- Your task
The data below must be returned in full and exactly.

- Data provided
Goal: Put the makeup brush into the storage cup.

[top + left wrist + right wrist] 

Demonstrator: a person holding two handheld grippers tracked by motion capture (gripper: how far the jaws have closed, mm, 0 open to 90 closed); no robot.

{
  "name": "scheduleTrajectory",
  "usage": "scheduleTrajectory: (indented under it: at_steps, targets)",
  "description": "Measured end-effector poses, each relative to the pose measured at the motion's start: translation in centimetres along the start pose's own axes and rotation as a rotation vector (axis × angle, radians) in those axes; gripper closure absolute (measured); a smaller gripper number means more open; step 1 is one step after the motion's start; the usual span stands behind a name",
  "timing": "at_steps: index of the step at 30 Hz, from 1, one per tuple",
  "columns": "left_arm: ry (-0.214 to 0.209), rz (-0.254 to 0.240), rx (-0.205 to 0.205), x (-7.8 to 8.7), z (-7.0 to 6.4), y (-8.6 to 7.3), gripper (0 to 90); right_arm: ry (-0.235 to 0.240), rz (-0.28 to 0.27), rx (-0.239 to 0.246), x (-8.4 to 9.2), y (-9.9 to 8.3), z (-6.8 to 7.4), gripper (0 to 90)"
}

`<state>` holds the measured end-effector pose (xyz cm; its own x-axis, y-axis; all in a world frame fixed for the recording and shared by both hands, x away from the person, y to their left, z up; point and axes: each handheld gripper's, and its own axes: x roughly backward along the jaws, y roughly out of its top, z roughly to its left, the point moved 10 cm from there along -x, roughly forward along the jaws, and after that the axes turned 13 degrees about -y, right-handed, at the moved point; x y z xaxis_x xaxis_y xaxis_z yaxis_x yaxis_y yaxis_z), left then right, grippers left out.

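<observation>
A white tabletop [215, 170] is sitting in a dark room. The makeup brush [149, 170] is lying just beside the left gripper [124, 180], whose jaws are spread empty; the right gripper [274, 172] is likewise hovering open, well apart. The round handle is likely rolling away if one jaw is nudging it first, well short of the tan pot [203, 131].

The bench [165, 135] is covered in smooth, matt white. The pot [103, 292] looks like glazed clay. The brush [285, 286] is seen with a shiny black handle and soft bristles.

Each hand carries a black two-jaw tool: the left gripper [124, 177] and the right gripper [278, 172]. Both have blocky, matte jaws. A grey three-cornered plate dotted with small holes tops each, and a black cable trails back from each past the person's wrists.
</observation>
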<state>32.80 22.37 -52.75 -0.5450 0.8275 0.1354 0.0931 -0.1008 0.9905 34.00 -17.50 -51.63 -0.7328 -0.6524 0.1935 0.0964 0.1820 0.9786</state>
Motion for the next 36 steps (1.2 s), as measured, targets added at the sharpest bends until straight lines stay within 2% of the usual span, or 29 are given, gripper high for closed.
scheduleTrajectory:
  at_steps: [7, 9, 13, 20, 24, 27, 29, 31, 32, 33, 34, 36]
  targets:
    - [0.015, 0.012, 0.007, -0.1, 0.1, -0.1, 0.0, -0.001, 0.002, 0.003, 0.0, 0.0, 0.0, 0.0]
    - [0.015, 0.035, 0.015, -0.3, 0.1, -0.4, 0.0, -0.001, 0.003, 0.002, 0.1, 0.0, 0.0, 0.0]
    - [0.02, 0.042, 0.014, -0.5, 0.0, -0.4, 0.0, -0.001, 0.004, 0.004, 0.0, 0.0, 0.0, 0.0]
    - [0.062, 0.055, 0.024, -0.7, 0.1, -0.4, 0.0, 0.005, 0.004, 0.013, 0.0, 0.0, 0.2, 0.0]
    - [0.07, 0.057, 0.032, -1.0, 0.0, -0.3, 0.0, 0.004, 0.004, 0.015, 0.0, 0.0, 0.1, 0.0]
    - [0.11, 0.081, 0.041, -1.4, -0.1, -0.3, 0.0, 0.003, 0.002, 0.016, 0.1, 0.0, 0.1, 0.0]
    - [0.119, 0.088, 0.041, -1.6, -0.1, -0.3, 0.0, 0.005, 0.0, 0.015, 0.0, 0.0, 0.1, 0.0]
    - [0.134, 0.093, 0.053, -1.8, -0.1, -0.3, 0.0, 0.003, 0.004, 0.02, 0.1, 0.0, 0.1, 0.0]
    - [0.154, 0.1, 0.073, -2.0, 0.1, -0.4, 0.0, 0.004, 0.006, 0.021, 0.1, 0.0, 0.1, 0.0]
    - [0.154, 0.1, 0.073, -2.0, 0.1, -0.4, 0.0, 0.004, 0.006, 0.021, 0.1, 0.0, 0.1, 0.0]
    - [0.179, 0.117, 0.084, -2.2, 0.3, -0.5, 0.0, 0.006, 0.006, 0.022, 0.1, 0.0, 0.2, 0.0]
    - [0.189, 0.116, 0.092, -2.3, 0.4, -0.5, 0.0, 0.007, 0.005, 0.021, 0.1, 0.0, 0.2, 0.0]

- Answer below
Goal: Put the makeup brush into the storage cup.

[top + left wrist + right wrist] 

Demonstrator: a person holding two handheld grippers tracked by motion capture (gripper: how far the jaws have closed, mm, 0 open to 90 closed); no robot.

{
  "name": "scheduleTrajectory",
  "usage": "scheduleTrajectory: (indented under it: at_steps, targets)",
  "description": "Measured end-effector poses, each relative to the pose measured at the motion's start: translation in centimetres along the start pose's own axes and rotation as a rotation vector (axis × angle, radians) in those axes; gripper closure absolute (measured); a smaller gripper number means more open; step 1 is one step after the motion's start; the usual span stands behind a name",
  "timing": "at_steps: index of the step at 30 Hz, from 1, one per tuple",
  "columns": "left_arm: ry (-0.214 to 0.209), rz (-0.254 to 0.240), rx (-0.205 to 0.205), x (-7.8 to 8.7), z (-7.0 to 6.4), y (-8.6 to 7.3), gripper (0 to 90); right_arm: ry (-0.235 to 0.240), rz (-0.28 to 0.27), rx (-0.239 to 0.246), x (-8.4 to 9.2), y (-9.9 to 8.3), z (-6.8 to 7.4), gripper (0 to 90)"
}

`<state>` holds the measured end-effector pose (xyz cm; its own x-axis, y-axis; all in a world frame fixed for the recording and shared by both hands, x away from the person, y to their left, z up; point and axes: each handheld gripper's, and its own axes: x roughly backward along the jaws, y roughly out of its top, z roughly to its left, the point moved 10 cm from there along -x, roughly forward along the jaws, and after that the axes turned 13 degrees about -y, right-handed, at the moved point; x y z xaxis_x xaxis_y xaxis_z yaxis_x yaxis_y yaxis_z), left then right, grippers left out.

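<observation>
A white tabletop [215, 170] is sitting in a dark room. The makeup brush [149, 170] is lying just beside the left gripper [124, 180], whose jaws are spread empty; the right gripper [274, 172] is likewise hovering open, well apart. The round handle is likely rolling away if one jaw is nudging it first, well short of the tan pot [203, 131].

The bench [165, 135] is covered in smooth, matt white. The pot [103, 292] looks like glazed clay. The brush [285, 286] is seen with a shiny black handle and soft bristles.

Each hand carries a black two-jaw tool: the left gripper [124, 177] and the right gripper [278, 172]. Both have blocky, matte jaws. A grey three-cornered plate dotted with small holes tops each, and a black cable trails back from each past the person's wrists.
</observation>
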<state>32.80 22.37 -52.75 -0.5450 0.8275 0.1354 0.0931 -0.1008 0.9905 34.00 -17.50 -51.63 -0.7328 -0.6524 0.1935 0.0964 0.1820 0.9786</state>
Motion for the next 36 steps (1.2 s), as measured, targets added at the sharpest bends until straight lines stay within 2% of the usual span, or 29 are given, gripper high for closed.
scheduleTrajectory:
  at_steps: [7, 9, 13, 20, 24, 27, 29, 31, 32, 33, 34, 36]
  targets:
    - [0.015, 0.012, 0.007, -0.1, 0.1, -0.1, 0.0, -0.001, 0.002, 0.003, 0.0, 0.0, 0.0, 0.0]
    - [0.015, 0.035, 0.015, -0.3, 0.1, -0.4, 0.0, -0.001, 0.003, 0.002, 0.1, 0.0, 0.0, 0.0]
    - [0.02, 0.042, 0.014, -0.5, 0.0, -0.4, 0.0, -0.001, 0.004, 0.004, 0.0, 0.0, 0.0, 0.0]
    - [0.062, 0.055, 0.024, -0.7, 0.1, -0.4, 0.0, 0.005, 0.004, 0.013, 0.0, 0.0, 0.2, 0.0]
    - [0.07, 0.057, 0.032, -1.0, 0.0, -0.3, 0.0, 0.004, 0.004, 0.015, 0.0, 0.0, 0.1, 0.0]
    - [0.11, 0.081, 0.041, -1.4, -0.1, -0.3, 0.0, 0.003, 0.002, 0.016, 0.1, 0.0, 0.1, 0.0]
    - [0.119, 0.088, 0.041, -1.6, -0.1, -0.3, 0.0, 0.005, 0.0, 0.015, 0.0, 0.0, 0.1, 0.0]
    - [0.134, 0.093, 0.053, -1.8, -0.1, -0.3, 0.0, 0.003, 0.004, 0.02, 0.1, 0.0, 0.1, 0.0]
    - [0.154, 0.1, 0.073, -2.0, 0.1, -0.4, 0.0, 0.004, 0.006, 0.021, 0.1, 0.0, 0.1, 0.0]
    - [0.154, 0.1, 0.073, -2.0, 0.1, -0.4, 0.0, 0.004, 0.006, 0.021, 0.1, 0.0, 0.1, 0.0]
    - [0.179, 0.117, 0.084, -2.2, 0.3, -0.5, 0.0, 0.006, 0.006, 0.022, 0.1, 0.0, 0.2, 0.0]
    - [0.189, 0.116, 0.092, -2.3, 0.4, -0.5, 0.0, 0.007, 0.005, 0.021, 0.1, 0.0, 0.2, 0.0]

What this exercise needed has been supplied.